= Object to Be Destroyed =

Sculpture by Man Ray

Indestructible Object (1964; replica of 1923 original)

Object to Be Destroyed is a work by American artist Man Ray, originally created in 1923. The work consists of a metronome with a photograph of an eye attached to its swinging arm. After the piece was destroyed in 1957, later remakes in multiple copies were renamed Indestructible Object. Considered a "readymade" piece, in the style established by Marcel Duchamp, it employs an ordinary manufactured object, with little modification, as a work of art. Examples of the work are held in various public collections including the Tate Modern in London, MOMA in New York City, and the Reina Sofía in Madrid.

==Original and early remakes==
The metronome, originally manufactured by the Qualite Excelsior company, was a mass-produced product that might be commonly found in many homes. It was probably secondhand when Man Ray reconfigured it as an art object, as it was marred, worn, missing minor parts and stood on mismatched feet, though its mechanism was in fair working order. Its box was made of wood, but its internal elements are metal, its front door removable.

The original Object to Be Destroyed was created in 1923. According to Man Ray, the piece was intended as a silent witness in his studio to watch him paint. In 1932, the year Man Ray's lover Lee Miller left him to return to New York, a second version of the piece, called Object of Destruction, was published in the avant-garde journal This Quarter, edited by André Breton. This version featured an ink drawing with the following instructions:

Cut out the eye from a photograph of one who has been loved but is seen no more. Attach the eye to the pendulum of a metronome and regulate the weight to suit the tempo desired. Keep going to the limit of endurance. With a hammer well-aimed, try to destroy the whole at a single blow.

To make the connection to Miller more explicit, the object's original eye was replaced with a photo of hers. This remade piece was exhibited for the first time at Galerie Pierre Colle in Paris as Eye-Metronome in 1933. The remake was lost in 1940 during the German invasion of Paris. A subsequent replica was exhibited as Lost Object in 1945. Man Ray stated that he had always intended to destroy it one day, but as a public performance.

==Destruction and multiple editions==
While on display in the Exhibition Dada in Paris in 1957, a group of protesting students, led by the French poet Jean-Pierre Rosnay and calling themselves the 'Jarivistes', took Man Ray at his word and actually destroyed the object.

...the show was less than a week old when something like the excitement of the '20s erupted. Storming the gallery, a band of young, self-styled "reactionary nihilist intellectuals" who call themselves the Jarivistes flung handbills riotously into the gallery. "We Jarivistes advise the Dadaists, surrealists and consorts that the reign of minus is over . . . Long live poetry!" Then, grabbing Object to Destroy, they were gone—but with Dadaist Man Ray puffing after them, crying: "They're stealing my painting!" Not far from the gallery, the Jarivistes stopped and set down the one-eyed metronome. One of them hauled out a pistol, took aim and fired, destroying Object to Destroy. At that point the police appeared, late but ardent.

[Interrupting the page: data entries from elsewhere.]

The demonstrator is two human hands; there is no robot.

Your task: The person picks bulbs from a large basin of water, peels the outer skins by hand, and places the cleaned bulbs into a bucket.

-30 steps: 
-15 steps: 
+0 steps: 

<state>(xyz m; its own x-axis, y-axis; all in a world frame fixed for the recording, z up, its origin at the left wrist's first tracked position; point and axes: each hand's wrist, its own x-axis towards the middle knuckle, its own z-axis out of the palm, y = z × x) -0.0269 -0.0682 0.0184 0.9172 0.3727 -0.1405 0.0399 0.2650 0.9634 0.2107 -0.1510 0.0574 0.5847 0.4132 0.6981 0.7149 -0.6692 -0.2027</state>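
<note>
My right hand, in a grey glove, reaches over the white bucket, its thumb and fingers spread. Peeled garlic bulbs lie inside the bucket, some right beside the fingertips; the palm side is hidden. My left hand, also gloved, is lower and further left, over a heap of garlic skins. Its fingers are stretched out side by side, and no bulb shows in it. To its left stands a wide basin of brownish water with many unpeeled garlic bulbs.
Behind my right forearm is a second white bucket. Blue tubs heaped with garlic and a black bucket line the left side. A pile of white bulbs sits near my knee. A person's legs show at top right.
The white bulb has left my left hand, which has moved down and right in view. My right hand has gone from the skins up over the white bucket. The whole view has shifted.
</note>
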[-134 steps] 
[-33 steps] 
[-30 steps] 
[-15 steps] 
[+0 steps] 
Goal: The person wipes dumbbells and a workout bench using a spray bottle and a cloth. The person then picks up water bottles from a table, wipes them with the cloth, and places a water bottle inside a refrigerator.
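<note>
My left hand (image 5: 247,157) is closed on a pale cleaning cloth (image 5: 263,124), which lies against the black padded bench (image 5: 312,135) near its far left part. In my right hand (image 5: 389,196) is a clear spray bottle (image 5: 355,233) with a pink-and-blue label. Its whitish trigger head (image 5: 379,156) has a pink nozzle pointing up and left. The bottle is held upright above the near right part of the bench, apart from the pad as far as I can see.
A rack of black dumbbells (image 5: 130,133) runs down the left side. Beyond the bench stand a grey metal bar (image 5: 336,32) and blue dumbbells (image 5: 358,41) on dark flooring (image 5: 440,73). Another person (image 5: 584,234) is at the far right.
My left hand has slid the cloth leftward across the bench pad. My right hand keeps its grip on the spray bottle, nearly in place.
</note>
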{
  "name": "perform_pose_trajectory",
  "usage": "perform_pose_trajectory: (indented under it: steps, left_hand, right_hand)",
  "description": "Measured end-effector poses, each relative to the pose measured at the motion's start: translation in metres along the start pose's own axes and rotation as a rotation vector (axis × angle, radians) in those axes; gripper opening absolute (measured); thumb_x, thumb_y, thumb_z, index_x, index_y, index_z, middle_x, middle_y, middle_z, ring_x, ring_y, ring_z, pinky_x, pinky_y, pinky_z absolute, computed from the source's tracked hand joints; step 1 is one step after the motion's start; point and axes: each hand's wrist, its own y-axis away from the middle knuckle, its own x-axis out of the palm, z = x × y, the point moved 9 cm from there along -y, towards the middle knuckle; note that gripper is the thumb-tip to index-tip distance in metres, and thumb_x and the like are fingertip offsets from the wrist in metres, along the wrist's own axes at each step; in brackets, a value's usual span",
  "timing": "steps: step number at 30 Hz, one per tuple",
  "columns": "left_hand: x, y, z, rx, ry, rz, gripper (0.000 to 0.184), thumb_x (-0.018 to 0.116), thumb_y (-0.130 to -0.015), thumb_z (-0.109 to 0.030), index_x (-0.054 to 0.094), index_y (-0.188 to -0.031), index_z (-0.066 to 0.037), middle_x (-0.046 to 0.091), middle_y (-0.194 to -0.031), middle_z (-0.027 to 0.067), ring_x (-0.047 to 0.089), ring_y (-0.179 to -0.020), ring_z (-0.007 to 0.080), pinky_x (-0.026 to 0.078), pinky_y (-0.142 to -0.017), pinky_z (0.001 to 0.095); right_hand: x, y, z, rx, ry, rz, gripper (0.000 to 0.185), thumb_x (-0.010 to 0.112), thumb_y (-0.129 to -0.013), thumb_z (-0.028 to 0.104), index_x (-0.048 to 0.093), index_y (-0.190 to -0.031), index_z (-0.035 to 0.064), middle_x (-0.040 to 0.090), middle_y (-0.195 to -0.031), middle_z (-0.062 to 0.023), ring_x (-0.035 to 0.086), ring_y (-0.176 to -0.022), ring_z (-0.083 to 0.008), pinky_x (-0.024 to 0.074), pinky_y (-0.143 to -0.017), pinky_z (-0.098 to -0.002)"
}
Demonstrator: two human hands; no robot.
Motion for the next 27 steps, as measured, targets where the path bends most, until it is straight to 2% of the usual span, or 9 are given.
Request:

The Jarivistes readily announced that they "are not surrealists but sure realists," not a movement but "motion itself, perpetual motion." To their objections to Dada, Man Ray wearily noted: "These things were done 40 years ago. You are demonstrating against history." A police official mused: "Why shoot it?" But last week, as visitors flocked to the show, Tristan Tzara, the grand old man of Dada, was delighted. "Isn't it wonderful?" he murmured nostalgically.'

Man Ray remade the object yet again in 1958 under the new guise of Indestructible Object. A 1965 collaboration with Swiss artist Daniel Spoerri resulted in an edition of one hundred multiples of Indestructible Object, an allusion to the indestructible nature of the original idea, as well as the difficulty in destroying all one hundred. The work was also exhibited as Last Object in 1966.

Man Ray authorized a further edition of forty sculptures in 1970, where a double-printed image of a blinking eye opens and closes with each swing of the metronome's arm; this late edition was designated Perpetual Motif. A further edition of one hundred metronomes was issued in 1974 by Mario Amaya; these were known as Do Not Destroy.

==In popular culture==
- Melvyn Bragg's arts programme The South Bank Show used a working version as part of at least one season's title sequence in the 1980s.
- Danny Elfman uses an image of the Indestructible Object on the cover of his Music for a Darkened Theatre, Vol. 1: Film & Television compilation CD.
- The Mark Romanek-directed music video for Nine Inch Nails' 1994 song "Closer" contains footage of a similar piece keeping time with the song.
- Einstürzende Neubauten's 1996 video for the song "Stella Maris" shows a similar piece with Blixa Bargeld's eye.
- They Might Be Giants released an EP entitled Indestructible Object in 2004.
- Australian Ballet's version of Cinderella contains 12 people-sized versions during the garden scene.
- The music video for Orbital's 2022 song "Ringa Ringa (The Old Pandemic Folk Song)" featuring The Mediæval Bæbes opens with a similar piece.